I know I’m depressed when I start googling people who aren’t in my life anymore. Nobody in my past life spent as much time at a computer as I still do, so I rarely find much of anything. It’s not a hopeful exercise. Or not hopeful in a positive way anyway. I’ve also run across too many men on their best behavior, which has always unnerved me. My weekly predictions all agreed that I would hear from someone I haven’t heard from in a long time, but that didn’t happen. So I know I shouldn’t believe them when they say that I just entered my birthday month and crazy-good things are going to fall from the sky.
“You may be feeling the empty nest thing, but I’m not.”
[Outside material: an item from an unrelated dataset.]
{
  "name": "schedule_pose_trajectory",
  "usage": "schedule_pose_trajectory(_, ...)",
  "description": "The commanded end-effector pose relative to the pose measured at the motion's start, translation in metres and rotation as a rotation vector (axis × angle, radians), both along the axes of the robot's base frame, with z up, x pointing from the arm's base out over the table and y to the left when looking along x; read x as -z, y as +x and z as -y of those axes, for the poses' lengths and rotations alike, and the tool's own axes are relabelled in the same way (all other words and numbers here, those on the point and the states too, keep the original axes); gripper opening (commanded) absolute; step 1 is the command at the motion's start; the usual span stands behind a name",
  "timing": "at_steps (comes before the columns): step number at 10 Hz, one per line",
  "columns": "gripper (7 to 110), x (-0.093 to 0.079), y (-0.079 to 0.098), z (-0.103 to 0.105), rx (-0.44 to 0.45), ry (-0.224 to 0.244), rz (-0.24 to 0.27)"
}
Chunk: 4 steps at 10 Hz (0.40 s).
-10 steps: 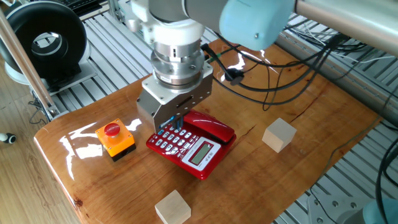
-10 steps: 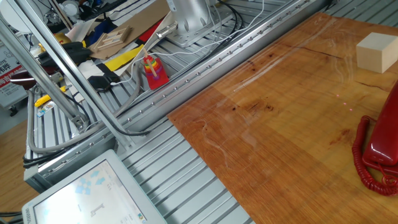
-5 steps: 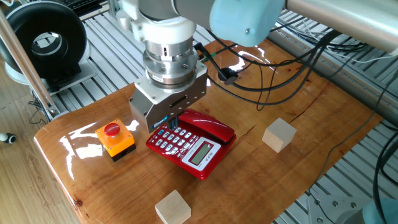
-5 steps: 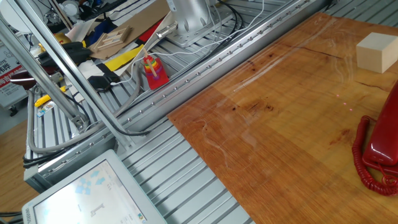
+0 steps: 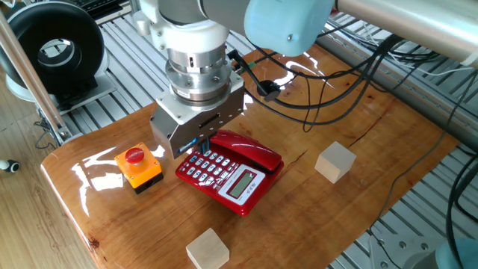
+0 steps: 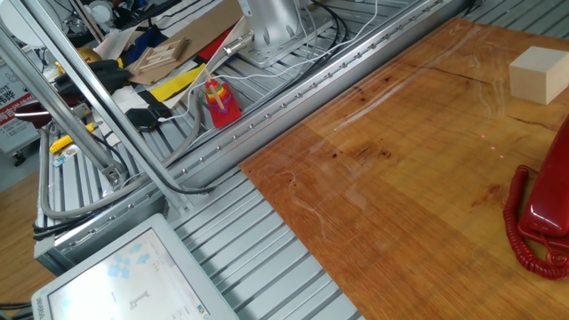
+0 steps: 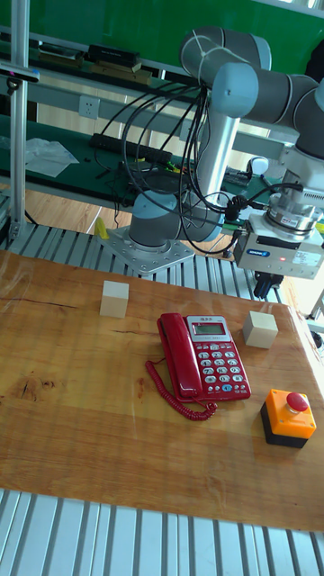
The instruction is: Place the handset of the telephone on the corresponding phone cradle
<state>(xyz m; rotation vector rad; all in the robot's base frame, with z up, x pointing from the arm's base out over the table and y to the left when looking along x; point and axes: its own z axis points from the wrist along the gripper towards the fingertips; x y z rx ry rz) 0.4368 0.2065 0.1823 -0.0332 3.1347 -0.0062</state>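
On the tabletop (image 7: 72,396) a wooden block (image 7: 114,299) stands at the left. Next comes the handset (image 7: 175,353), lying along the telephone (image 7: 205,356) in the phone cradle (image 7: 171,358), long axis running front to back. Rightward, the hand (image 7: 267,286) hangs above; whether its fingers are spread or together, I cannot tell. An orange button box (image 7: 287,418) sits farthest right.

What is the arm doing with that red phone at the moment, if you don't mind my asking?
The handset already lies in the phone cradle along one side of the red telephone, next to the keypad. The gripper holds nothing and hangs above the keypad end nearest the orange button box; whether its fingers are open is hard to tell. Two wooden blocks flank the phone on the table.
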Motion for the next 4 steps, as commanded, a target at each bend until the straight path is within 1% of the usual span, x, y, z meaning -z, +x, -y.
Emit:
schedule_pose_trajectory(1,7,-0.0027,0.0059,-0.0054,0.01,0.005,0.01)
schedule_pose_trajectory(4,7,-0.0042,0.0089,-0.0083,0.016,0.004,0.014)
I did make an attempt to enjoy a weekend errand by deciding to make my trip to the store early Sunday morning. I actually almost looked forward to it, thinking it would be peaceful and, it being so early, the workers would be friendlier. I wasn’t there five minutes when I heard her talking in her outside voice on her cell phone. Apparently, they were agreeing that a mutual friend was crazy and that neither wanted to attend said friend’s daughter’s birthday party at the end of the month (an obvious emergency conversation that must be had at 7am on a Sunday morning.) I was in produce. She had to have been in the cereal aisle at the very least, but I heard every word. So, of course, I spent the next thirty minutes trying to anticipate where she was going so I could be as far away as possible. That didn’t happen. And I was reminded once again that I will never fit well in this world, because, at my age, I should be able to not let things like this bother me. But, as usual, it stole my entire day and another minute or two to type this.
“You’re going to have to work on that.”
So, I’m in a depressing spot. I want friends and a more active post-single-mother life, but I’m not so good with people, especially those you find in public. Besides, I’m sure I don’t have the most inviting face while I’m expecting the worst.
But what worries me most is that the things I’ve wanted for at least ten years don’t excite me anymore. I don’t know yet what to do about that. I guess the use of the word “yet” is hopeful.
I’ll get there, I suppose. Wherever that may be. I do have faith. And I do have gratitude. I’m very grateful for all our blessings. But too much gratitude and depression don’t mix – they make you feel even less deserving and that the moment is as good as it should be - so I know what I already knew - that the answer is faith.
Eegads, I sound like a country song. How depressing.